Check the shocks and forks to see that they are working as they should. The seals should not have any leaks. Also check for any slop in the steering head bearings, swingarm bearings, wheel bearings and bushings. Any wobble in these components will throw off your bike’s handling and can negate any adjustments that you make.Your tires aren’t technically a part of your motorcycle’s suspension, but they play a crucial role. Your bike will not handle the way it is supposed to if the tires are either under inflated or over inflated. In order to set a solid base line to test your suspension setup, you need to ensure that the tires are properly inflated.A proper suspension setup starts with properly set ride sag. Ride sag is the amount of “sag” or compression of the shock(s) that occurs when under load from the normal weight of the rider, gear and whatever weight is on the bike while riding. The purpose of ride sag is to act as the suspension when your bike travels over cracks, potholes or other depressions. It allows the shock to extend preventing the chassis from being upset.

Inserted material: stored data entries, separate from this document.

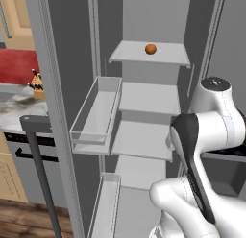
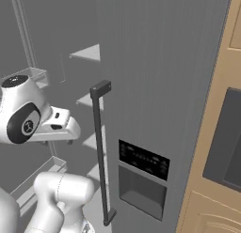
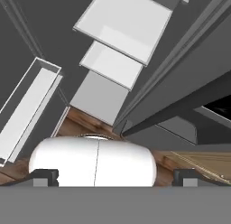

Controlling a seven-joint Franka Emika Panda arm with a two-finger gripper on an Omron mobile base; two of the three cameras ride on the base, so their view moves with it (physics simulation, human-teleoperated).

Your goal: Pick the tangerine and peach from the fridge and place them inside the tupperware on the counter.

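- Tangerine (image 1: 150, 49), a small orange fruit, sits alone on the fridge's (image 1: 62, 88) top shelf (image 1: 149, 54).
- We see our claw (image 3: 113, 175) spread wide, holding nothing, aimed down at the lower shelves.
- The fruit lies well above and beyond it.
- Our long upward reach risks clipping the door bin (image 1: 96, 112).

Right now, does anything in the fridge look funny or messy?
Nothing looks spilled or broken. The fridge stands open, and one small orange fruit sits alone on its top shelf. The shelves below and the clear door bin hold nothing that I can see, so it looks bare, not messy.
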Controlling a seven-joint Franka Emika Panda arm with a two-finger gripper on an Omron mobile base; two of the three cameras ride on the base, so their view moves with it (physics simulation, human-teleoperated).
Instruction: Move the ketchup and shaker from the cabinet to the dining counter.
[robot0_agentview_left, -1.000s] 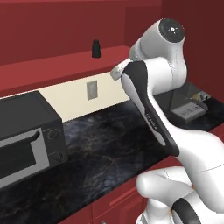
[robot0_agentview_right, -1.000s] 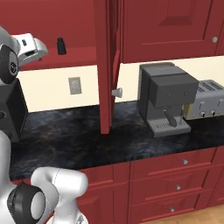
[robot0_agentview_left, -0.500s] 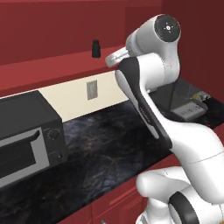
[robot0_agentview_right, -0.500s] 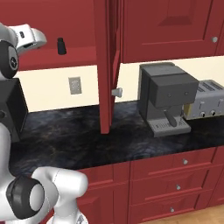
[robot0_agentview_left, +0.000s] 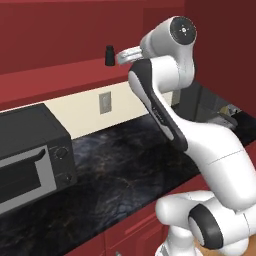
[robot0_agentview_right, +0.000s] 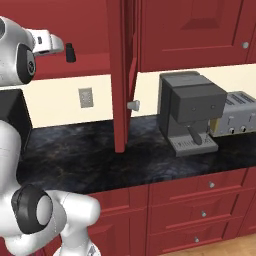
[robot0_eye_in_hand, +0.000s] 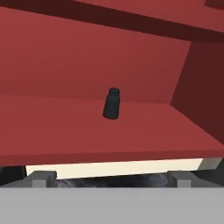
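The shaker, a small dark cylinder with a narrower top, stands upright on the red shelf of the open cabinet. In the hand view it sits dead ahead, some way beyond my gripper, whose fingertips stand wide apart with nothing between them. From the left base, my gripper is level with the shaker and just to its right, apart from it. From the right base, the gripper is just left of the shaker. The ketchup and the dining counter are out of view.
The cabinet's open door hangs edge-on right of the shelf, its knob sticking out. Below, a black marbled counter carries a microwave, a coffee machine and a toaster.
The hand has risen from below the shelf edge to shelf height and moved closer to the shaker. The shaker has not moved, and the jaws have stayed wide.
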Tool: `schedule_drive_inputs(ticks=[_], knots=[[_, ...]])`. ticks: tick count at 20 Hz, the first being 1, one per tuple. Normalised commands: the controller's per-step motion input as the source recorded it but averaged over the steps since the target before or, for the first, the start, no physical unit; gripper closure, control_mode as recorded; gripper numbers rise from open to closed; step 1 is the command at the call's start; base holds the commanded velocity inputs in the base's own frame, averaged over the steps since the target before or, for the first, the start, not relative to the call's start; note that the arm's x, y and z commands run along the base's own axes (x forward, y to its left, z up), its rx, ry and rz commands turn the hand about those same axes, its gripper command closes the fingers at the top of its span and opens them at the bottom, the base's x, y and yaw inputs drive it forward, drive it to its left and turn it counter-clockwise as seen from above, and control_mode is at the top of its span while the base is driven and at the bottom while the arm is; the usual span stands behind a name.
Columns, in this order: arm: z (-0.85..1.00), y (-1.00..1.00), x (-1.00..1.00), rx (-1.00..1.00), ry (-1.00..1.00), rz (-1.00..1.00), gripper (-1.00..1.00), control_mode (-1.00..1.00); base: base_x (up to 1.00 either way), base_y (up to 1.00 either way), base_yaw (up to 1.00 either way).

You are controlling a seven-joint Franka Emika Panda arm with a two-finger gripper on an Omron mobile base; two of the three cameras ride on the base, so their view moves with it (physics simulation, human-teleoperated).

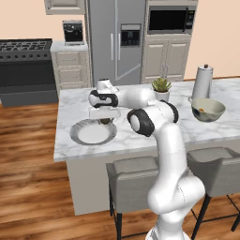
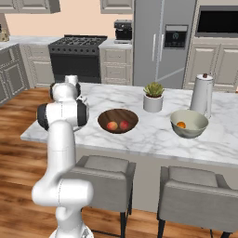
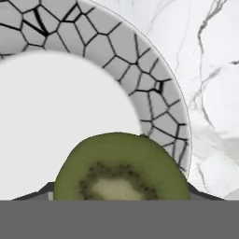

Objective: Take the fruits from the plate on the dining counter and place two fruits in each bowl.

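Observation:
On the dining counter [image 1: 70, 101], my gripper [image 1: 105, 119] hangs low over the right edge of the plate [image 1: 77, 136]. It is shut on the dark olive-green fruit [image 1: 106, 122]. In the hand view that cut green fruit [image 3: 121, 163] sits between my fingertips, above the plate's crackled rim [image 3: 116, 46]. The dark brown bowl [image 2: 104, 116] holds two reddish fruits [image 2: 112, 125]. The orange fruit [image 2: 181, 124] lies in the pale grey-green bowl [image 2: 195, 128], which stands at the right of the counter [image 1: 208, 112].
A small potted plant [image 1: 161, 89] and a tall white canister [image 1: 202, 80] stand toward the counter's back. Two grey stools [image 1: 133, 173] are tucked under the near edge. Bare marble [image 2: 153, 135] lies between the bowls.

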Motion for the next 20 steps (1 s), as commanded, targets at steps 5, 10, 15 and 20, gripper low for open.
schedule_drive_inputs(ticks=[5,10,15,20], knots=[[0.96,-0.55,-0.83,0.0,-0.09,0.0,1.0,-1.0,0.0,0.0,0.0],[0.93,-0.74,-0.76,0.0,-0.16,0.0,1.0,-1.0,0.0,0.0,0.0],[0.7,-0.98,-0.35,0.0,-0.13,-0.07,1.0,-1.0,0.0,0.0,0.0],[0.22,-1.0,-0.17,0.0,-0.17,-0.13,1.0,-1.0,0.0,0.0,0.0]])
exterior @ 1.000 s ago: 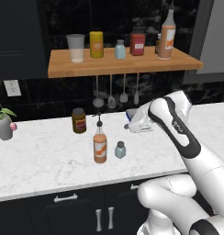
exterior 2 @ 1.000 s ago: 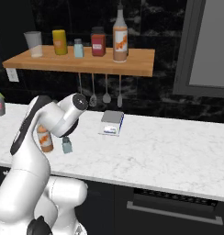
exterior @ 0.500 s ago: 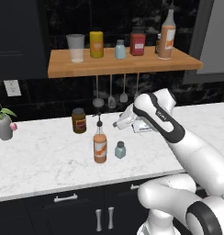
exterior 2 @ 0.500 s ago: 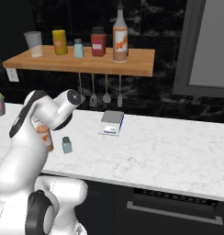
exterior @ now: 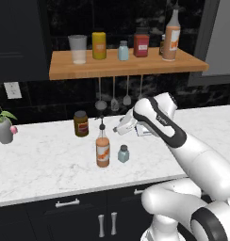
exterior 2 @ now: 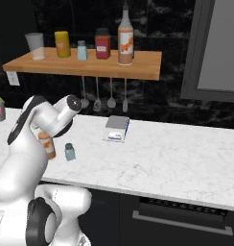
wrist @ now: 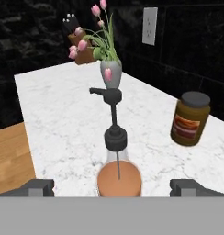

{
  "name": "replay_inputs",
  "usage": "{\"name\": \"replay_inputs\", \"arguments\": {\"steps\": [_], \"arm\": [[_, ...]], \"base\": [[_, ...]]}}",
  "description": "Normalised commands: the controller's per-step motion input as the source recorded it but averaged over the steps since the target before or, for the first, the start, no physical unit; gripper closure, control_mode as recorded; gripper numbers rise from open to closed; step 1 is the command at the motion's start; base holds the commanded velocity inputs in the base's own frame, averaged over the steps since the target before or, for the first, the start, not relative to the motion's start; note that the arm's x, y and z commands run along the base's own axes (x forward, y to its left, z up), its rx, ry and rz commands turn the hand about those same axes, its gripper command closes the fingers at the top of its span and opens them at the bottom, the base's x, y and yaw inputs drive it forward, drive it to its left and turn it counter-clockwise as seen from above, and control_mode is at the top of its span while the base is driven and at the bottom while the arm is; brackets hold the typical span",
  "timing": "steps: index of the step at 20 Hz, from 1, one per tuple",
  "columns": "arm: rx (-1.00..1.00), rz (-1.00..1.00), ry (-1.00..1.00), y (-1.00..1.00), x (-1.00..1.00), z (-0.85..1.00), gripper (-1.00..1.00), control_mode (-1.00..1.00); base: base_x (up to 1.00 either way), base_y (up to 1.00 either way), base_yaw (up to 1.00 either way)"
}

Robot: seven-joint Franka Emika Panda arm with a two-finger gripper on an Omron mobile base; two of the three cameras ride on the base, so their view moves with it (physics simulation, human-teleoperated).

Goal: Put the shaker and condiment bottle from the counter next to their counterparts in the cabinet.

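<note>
The end effector [wrist: 111,186] stands fully open and holds nothing; in the hand view its two tips rise wide apart with the bottle [wrist: 118,176] centred between and just ahead of them, not yet touched. The bottle stands upright on the worktop [exterior: 46,160], its long axis vertical, pump head and dark neck nearest the camera's line, so the hand looks set to close on the body or neck from the side; that is my reading of the coming move. In the left base view the end effector [exterior: 119,128] sits just right of the bottle [exterior: 102,149] and level with its top, while the shaker [exterior: 123,154] stands just beside the bottle, below the hand, close enough that a sideways approach could knock it. Beyond the bottle, further from the hand, are a brown jar [wrist: 190,118] and a vase of pink tulips [wrist: 110,73]. There is one arm, so no choice of side. Above and behind the hand, the shelf [exterior: 126,69] carries the twin shaker [exterior: 123,51] and twin bottle [exterior: 171,35], with a glass, a yellow canister and a red jar alongside. The room is a dark kitchen, black tiled wall, utensils hanging under the shelf.
</note>
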Motion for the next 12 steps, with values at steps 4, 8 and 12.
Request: {"name": "replay_inputs", "arguments": {"steps": [4, 8, 12], "arm": [[0.00, 0.00, 0.00, 0.00, 0.11, -0.19, -1.00, -1.00], [0.00, 0.00, 0.00, 0.00, 0.20, -0.07, -1.00, -1.00], [-0.01, 0.00, 0.00, 0.29, 0.01, 0.00, -1.00, -1.00]], "base": [[0.00, 0.00, 0.00], [0.00, 0.00, 0.00], [0.00, 0.00, 0.00]]}}
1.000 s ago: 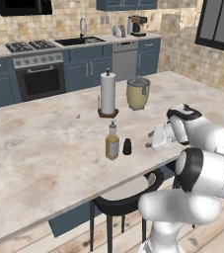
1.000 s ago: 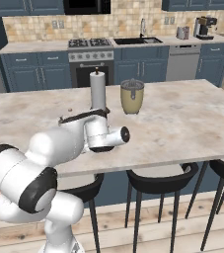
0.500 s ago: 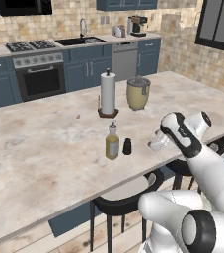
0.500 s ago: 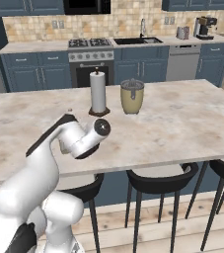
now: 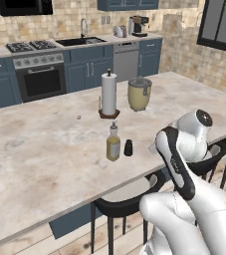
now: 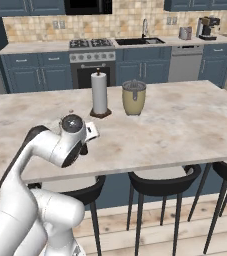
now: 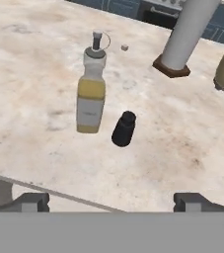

A properly set ride sag will also improve your bike’s handling by being able to properly handle the weight of the bike shifting.To measure your suspension sag, you will need a tape measure, your owner’s manual and a friend or two. A stand or lift can also make the job a bit easier to complete, especially for heavy bikes.Start by fully extending the rear suspension. You can do this by lifting the bike by hand if it is light enough, tipping it onto the side stand or by using a lift. With the suspension fully extended, use your tape to measure from the center of the axle to some fixed point directly above, like on the subframe or fender. Record the measurement.Next, measure the amount of sag that occurs under a normal riding load. This should include the rider, all the gear that is worn and any luggage that may be used.
Before motorcycle shock absorber taking a measurement, bounce the suspension up and down a few times to help remove any stiction that could prevent the suspension from settling correctly. Now, sit in your normal riding position with all your weight on the bike. Have your assistant measure from the center of the axle to the same point from before and record the measurement.Now divide your first measurement by the second. The ideal starting point for suspension sag is about 1/3 or 30% of the extended length. If the result of your equation is less than 30%, you will need to reduce the amount of preload on the shocks. If it is more, you will need to increase the amount of preload. Spin the retaining collar on the shock in the appropriate direction to achieve the amount of desired preload. Spinning the collar down increases preload and reduces the amount of sag. Spinning the collar upwards reduces preload and increases sag. Do so until you reach the desired amount of sag. For example, a shock with 9 inches of travel should have 3 inches of sag under a normal riding load.